§ **WORK REQUEST**: Only one stretch of the data below is wanted: the lines from the one with "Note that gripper" through the one with "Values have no", repeated exactly.

(Entries taken from a collection)

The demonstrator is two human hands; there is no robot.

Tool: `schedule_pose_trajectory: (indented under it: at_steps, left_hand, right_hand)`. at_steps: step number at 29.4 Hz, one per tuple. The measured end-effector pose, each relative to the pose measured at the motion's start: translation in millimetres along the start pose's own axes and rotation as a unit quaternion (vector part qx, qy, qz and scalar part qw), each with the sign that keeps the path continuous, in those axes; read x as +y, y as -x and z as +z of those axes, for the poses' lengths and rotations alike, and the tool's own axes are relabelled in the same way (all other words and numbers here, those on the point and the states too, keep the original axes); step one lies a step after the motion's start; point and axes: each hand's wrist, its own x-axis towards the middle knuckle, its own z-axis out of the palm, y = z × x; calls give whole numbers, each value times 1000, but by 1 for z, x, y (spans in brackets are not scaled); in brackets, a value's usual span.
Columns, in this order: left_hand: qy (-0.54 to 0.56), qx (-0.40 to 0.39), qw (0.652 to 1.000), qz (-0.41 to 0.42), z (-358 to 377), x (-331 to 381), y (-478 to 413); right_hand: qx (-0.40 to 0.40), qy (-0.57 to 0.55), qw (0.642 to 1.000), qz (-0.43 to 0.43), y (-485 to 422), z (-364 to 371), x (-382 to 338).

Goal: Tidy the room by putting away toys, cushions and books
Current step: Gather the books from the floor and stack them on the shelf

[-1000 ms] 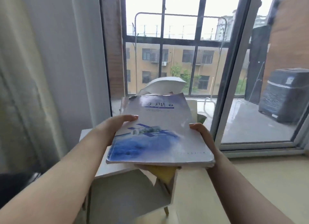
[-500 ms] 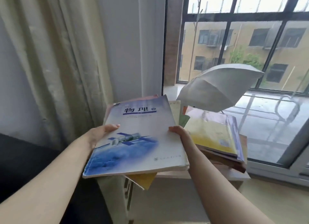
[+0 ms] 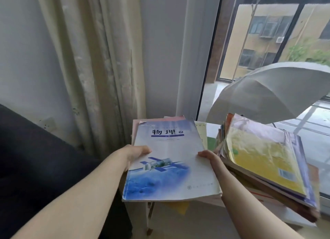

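Two hands grip one stack (image 3: 209,199) of books over the left end of a small white counter (image 3: 294,221). The stack's near edge juts out past the counter's near-left corner, above bare floor (image 3: 196,226); whether its underside rests on the counter cannot be told. Open room lies only on the near side. A dark sofa (image 3: 35,158) crowds the left, and a cream curtain (image 3: 92,60) and the white window frame (image 3: 189,51) close off the far side. A second pile (image 3: 264,160) of books fills the counter's right end, just beside the right hand (image 3: 209,156).

The left hand (image 3: 137,154) holds the stack's left edge, thumb lying on the cover of the top blue textbook (image 3: 169,149), fingers hidden beneath. The right hand holds the right edge the same way, thumb on top, fingers out of sight under the books. Both are closed round the stack.

The blue textbook shows a spacecraft and Chinese characters. A pinkish book (image 3: 155,120) peeks out past its far edge, and a yellow corner (image 3: 180,207) pokes out below its near edge. The second pile is uneven, with curled covers and a yellow one on top. Beyond it an open white umbrella (image 3: 264,88) stands by the window glass.
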Motion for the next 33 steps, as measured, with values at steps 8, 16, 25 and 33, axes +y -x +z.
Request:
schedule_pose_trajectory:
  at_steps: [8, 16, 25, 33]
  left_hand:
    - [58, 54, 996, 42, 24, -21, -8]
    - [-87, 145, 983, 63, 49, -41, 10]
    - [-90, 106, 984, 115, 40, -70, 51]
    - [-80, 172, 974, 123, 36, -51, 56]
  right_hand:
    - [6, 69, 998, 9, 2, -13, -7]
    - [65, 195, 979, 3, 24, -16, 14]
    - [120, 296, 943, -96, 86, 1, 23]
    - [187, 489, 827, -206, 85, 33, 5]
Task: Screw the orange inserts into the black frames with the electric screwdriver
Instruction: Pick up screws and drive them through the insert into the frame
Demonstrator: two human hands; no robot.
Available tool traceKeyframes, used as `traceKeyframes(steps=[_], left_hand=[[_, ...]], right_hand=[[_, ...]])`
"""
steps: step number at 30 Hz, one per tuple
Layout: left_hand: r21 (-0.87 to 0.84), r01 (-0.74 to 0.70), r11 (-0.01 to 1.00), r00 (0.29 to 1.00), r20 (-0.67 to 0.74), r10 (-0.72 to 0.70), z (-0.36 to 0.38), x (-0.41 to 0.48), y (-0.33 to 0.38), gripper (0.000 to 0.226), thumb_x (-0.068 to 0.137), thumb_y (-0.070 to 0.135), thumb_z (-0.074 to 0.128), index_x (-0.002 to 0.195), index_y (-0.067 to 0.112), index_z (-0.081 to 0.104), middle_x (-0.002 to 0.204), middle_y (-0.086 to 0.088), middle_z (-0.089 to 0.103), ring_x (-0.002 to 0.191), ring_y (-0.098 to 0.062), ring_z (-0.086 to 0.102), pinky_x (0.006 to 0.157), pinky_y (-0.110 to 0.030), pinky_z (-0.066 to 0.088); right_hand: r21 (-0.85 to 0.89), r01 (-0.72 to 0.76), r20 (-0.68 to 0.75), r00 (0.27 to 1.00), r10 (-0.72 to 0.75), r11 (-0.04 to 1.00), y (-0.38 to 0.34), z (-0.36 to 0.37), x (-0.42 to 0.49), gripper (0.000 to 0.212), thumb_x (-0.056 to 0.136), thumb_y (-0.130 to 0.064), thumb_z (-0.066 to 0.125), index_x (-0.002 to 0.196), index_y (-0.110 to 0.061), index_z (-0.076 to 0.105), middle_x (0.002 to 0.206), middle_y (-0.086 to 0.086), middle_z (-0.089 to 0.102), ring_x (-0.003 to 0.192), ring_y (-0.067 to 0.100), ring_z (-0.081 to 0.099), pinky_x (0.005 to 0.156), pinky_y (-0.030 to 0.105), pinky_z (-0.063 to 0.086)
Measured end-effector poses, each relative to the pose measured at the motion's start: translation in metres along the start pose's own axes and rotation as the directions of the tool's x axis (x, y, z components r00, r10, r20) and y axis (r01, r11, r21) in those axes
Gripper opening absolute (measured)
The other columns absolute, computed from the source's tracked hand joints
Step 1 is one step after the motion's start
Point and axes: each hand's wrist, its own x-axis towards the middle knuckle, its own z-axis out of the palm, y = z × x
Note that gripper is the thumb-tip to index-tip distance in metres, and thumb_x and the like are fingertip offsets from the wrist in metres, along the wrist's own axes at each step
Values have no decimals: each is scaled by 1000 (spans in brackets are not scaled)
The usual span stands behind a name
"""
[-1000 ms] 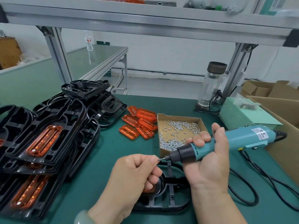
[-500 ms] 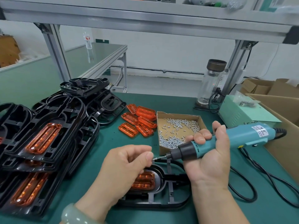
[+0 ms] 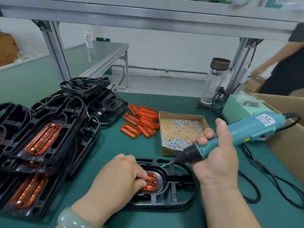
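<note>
Two bare hands and bare forearms show. The left hand [image 3: 118, 176] has a thick, round bangle [image 3: 70, 218] on its wrist. The bangle is pale green, smooth and a bit shiny. The right hand [image 3: 215, 163] has short, plain nails.

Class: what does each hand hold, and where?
Right hand grips the teal electric screwdriver by its barrel; left hand holds the orange plastic insert at its end.

i get a bright, even picture, soft light from overhead, only a faint shadow beneath the left hand [image 3: 118, 180] on the green mat [image 3: 115, 145]. small glints sit on the stacked orange inserts [image 3: 43, 139]. the shelf beam [image 3: 148, 18] bows towards the edges from the wide lens. the bystander [image 3: 286, 68] at far right is smeared; the centre is sharp.
</note>
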Motion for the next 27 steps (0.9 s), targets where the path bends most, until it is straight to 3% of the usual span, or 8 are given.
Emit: traceKeyframes(steps=[8, 14, 27], left_hand=[[-7, 7, 1000, 1000, -21, -7, 11, 0, 11, 18, 83, 44, 59, 99, 44, 66, 89, 16, 52, 93, -4, 45, 82, -26, 42], [-24, -11, 1000, 1000, -27, 10, 13, 0, 10, 16, 84, 42, 60, 98, 40, 68, 88, 14, 52, 93, -6, 46, 83, -26, 42], [-38, -20, 999, 999, -43, 18, 14, 1, 9, 16, 84, 41, 61, 98, 40, 70, 86, 14, 51, 93, -7, 48, 79, -22, 40]], right_hand=[[-173, 72, 186, 982, -39, 982, -1, 0, -4, 13, 83, -25, 66, 93, -22, 58, 57, -5, 46, 44, 10, 43, 51, 24, 43], [-308, 150, 325, 945, -44, 939, -4, 3, -9, 9, 82, -19, 58, 90, -21, 60, 56, -2, 45, 41, 14, 44, 49, 25, 41], [-375, 181, 402, 915, -16, 909, 4, 6, -14, 10, 83, -16, 59, 92, -20, 61, 55, -2, 48, 41, 16, 44, 49, 26, 39]])
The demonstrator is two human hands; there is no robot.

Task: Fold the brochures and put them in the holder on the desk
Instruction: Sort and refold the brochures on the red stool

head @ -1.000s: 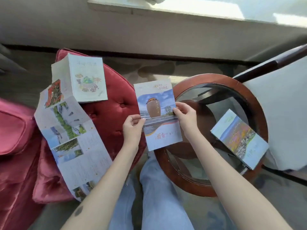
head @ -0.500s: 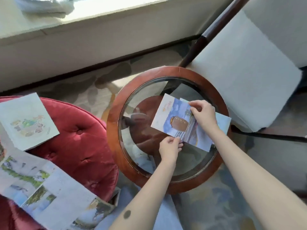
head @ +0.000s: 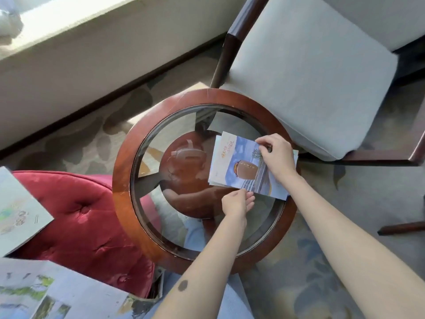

§ **ANSWER**:
Note that gripper is the thumb-tip to index-tip distance in metres, and thumb_x and the like are fingertip offsets from the wrist in metres, along the wrist's own axes at each step
Values have no decimals: each is scaled by 1000 (spans in brackets are not scaled)

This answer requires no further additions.